Bike/Pedestrian Trail at South Jenny Lake
Other than the first night of our trip, we stayed in a little cabin in Grand Teton National Park in Colter Bay. It is an amazing place right on Jackson Lake with spectacular mountain views. There are an abundance of trails right there, but I was too leery to run on them by myself as I was deep in bear/moose country. Some runners run the trails wearing bells and carrying bear spray, but that option sounded WAY too stressful and expensive (bear spray is $50 a canister and you can’t use it unless the bear is within 30 feet). If I had a big group to run with, I would have considered it. But I didn’t, so I opted for something a little different.
One morning when my boys were fishing, I took a 25 minute drive out to the south Jenny Lake park/campsite entrance. From there, I was able to get water and hit another paved bike path that went on for miles and miles along the road. It was also nice and open, so I was unlikely to startle any wildlife. I did a nice little 5 mile out-and-back and took in a lot of beautiful sights. One could easily run or bike for many, many miles here.
Hiking is a great way to cross train when in GTNP if you don’t want to leave your family for several hours to drive to and get in a run. There are innumerable options for hikes in the area – from very easy to very strenuous. My family likes to veer off the beaten path as some are heavily trafficked. One day we decided to climb the Grand Teton mountain. We started at the trail head a Lupine Meadows. We hiked 3 miles up the mountain and saw spectacular views. It was a strenuous hike and as the altitude increased, we had to stop a few times. It was absolutely amazing and well worth it. We were able to get in over 6 miles in just under 3 hours (with a half hour stop at the top of our hike to take in the views and refuel).
Another day, we went llamaneering! We went on a 5 mile hike with llamas through the woods near Teton Pass. We didn’t see a single other person out there and it was amazing.
One of the days during our trip, we drove into Teton Village in Jackson Hole to grab lunch and then spent the day mountain biking down the mountain. It was incredible – but certainly not for the faint of heart. I hadn’t ever really mountain biked before, and flying down a ski mountain over big jumps and banked turns was pretty intense! But it was absolutely incredible. Unfortunately I took a huge fall on my last run when I got a wee bit over confident (who, me?)…. So my advice to anyone (over 35) is to enjoy getting comfortable on the bike, but don’t get too cocky.
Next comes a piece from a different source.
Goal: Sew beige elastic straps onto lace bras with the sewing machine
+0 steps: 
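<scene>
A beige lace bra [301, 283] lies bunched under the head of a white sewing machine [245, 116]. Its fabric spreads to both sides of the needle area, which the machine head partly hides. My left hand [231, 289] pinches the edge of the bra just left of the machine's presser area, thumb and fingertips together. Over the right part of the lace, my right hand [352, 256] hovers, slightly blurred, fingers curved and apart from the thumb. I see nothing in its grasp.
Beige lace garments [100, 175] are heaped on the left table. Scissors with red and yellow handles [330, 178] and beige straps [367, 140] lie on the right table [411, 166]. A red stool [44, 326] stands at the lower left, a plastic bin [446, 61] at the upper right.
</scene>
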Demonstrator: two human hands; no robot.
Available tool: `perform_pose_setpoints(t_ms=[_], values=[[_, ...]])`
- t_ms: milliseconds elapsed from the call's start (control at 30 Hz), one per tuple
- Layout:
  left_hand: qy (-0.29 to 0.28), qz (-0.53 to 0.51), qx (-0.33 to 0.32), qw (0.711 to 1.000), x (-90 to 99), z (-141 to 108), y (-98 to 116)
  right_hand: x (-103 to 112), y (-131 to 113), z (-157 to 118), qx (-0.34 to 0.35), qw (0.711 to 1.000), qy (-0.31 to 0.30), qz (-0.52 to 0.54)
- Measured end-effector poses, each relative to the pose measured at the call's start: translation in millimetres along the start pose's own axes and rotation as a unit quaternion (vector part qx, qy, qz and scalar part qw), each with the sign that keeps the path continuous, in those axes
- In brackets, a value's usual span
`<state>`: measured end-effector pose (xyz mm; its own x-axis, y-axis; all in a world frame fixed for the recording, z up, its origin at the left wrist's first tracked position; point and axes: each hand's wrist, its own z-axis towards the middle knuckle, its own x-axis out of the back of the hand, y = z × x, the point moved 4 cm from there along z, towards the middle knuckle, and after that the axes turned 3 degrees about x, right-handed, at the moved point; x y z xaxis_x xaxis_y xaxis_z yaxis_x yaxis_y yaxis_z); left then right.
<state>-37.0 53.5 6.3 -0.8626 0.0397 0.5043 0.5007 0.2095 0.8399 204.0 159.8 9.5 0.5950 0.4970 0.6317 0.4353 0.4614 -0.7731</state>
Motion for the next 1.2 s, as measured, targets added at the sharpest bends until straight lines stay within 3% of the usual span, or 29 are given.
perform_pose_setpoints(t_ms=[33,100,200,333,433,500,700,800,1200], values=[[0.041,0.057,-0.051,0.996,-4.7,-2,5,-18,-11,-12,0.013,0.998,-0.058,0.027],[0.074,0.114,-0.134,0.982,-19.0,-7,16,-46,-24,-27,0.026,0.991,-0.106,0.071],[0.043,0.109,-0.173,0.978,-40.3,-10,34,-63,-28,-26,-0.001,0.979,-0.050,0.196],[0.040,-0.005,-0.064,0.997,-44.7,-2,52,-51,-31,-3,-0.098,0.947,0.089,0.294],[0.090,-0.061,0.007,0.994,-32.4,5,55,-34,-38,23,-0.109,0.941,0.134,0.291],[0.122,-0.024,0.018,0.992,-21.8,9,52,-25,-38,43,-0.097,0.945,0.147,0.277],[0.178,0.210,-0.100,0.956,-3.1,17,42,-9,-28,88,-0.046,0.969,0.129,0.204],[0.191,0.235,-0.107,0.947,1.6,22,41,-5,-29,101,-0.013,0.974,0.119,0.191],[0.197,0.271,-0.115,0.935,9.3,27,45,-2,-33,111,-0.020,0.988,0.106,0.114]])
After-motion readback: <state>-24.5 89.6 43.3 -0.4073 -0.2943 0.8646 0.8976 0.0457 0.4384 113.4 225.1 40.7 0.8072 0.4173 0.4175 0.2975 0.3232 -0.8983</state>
I learned the hard way that my body is no longer 25 years old and as pliable as green wood (it is now purple and sore on my left side). Even so, I’d add it to the must-do activity list for this area of the country. How often can you mountain bike down a mountain?
There are also many opportunities to do white water rafting or kayaking. We did not white water raft this time because the water was freezing, but it is a great place to do it. We also usually kayak, but after I ate it on my left shoulder on the mountain bike, I wasn’t quite up for several hours of paddling. GTNP – and especially Colter Bay are amazing places to hit the water though, so do it if you can.
Grand Teton National Park is an amazing place. Did I miss any must do activities?